Depuis 1954, les médailles du CNRS célèbrent les scientifiques qui contribuent de manière exceptionnelle à l’avancée de la recherche. La médaille d’argent distingue des chercheuses et des chercheurs, au début de leur ascension, pour l’originalité, la qualité et l’importance de leurs travaux, reconnus sur le plan national et international. La médaille de bronze récompense les premiers travaux consacrant des chercheuses et des chercheurs spécialistes de leur domaine, et représente une reconnaissance et un encouragement à poursuivre des recherches bien engagées et déjà fécondes.

Médailles d’argent du CNRS

 

Sophie Henrot-Versillé est directrice de recherche à IJCLab (CNRS/Université Paris-Saclay/Université Paris Cité), où elle a dirigé le pôle astroparticules, astrophysique et cosmologie pendant les 6 dernières années. Depuis près de trente ans, sa soif de connaissances la pousse à naviguer entre deux infinis : celui de l’infiniment petit des particules élémentaires et celui, vertigineux, du cosmos.

 

 

Médailles de bronze du CNRS

 

Chargé de recherche à l’Institut de physique du globe de Paris (IPGP – Université Paris Cité/CNRS), Guillaume Avice est un expert de la cosmochimie des gaz rares. Il les étudie dans l’atmosphère des planètes telluriques, notamment Vénus et la Terre, afin d’en comprendre l’origine et l’évolution. Il utilise pour cela la spectrométrie de masse des gaz rares en vide statique, mais il a également puisé dans des mesures vénusiennes faites dans les années 70-80. Guillaume Avice propose un concept de missions spatiale pour rapporter des échantillons de l’atmosphère de Vénus.

 

Maîtresse de conférences à l’université Paris 1 Panthéon-Sorbonne, Véronique Decaix est rattachée au Groupe de recherche Antiquité, Moyen âge et transmission arabe (centre Gramata), au sein du Laboratoire Sciences, Philosophie, Histoire (SPHERE – CNRS/Université Paris 1 Panthéon-Sorbonne/Université Paris Cité). Alliant l’interprétation historique à la philosophie de l’esprit, elle défriche un domaine encore assez peu exploré, celui de la philosophie médiévale, et s’intéresse en particulier aux actes de perception chez des commentateurs médiévaux d’Aristote. Ses recherches portent sur les thématiques de la perception, dans un corpus pour l’essentiel inédit, datant des 13e-14e siècles, les Parva Naturalia.

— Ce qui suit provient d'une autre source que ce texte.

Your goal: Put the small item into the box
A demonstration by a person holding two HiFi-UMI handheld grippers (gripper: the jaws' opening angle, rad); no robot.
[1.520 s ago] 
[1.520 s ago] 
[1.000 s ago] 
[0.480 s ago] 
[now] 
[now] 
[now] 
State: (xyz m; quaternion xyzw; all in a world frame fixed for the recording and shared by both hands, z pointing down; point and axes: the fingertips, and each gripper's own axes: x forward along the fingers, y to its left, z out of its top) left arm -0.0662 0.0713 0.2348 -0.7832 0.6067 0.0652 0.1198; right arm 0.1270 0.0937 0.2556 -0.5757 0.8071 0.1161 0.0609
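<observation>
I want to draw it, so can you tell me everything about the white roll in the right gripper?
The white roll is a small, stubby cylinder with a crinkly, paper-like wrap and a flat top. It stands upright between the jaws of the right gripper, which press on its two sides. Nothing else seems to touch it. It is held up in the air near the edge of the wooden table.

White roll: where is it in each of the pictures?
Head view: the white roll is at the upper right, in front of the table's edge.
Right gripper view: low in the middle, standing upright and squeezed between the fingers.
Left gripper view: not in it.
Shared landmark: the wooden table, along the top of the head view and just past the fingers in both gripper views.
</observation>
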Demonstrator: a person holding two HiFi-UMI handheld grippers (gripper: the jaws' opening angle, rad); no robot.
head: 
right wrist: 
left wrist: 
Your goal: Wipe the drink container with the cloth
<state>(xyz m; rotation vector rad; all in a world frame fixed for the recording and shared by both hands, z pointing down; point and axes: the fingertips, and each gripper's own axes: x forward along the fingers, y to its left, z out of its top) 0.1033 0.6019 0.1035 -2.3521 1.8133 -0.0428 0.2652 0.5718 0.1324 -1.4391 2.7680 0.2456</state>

Membre junior de l’Institut universitaire de France entre 2020 et 2025, elle y porte un projet de recherche autour de la mémoire, thématique qui concentre aujourd’hui l’essentiel de ses travaux.

 

Explorer l’histoire de l’Univers à travers la répartition des galaxies, tester la gravité aux plus grandes échelles et traquer les indices d’une énergie noire insaisissable : à 34 ans, alors que sa carrière est toujours à ses débuts, Pauline Zarrouk fait déjà parler les cartes du cosmos comme personne. Chercheuse au LPNHE (CNRS/Sorbonne Université/Université Paris Cité), coordinatrice au CNRS du projet DESI (Dark Energy Spectroscopic Instrument), elle analyse les données portant sur la distribution spatiale des galaxies dans le cosmos, issues de grands relevés spectroscopiques tels que le Sloan Digital Sky Survey ou encore DESI, pour mettre à l’épreuve les modèles cosmologiques actuels, de la constante décrivant l’accélération de l’expansion de l’Univers à la théorie de la relativité générale d’Einstein.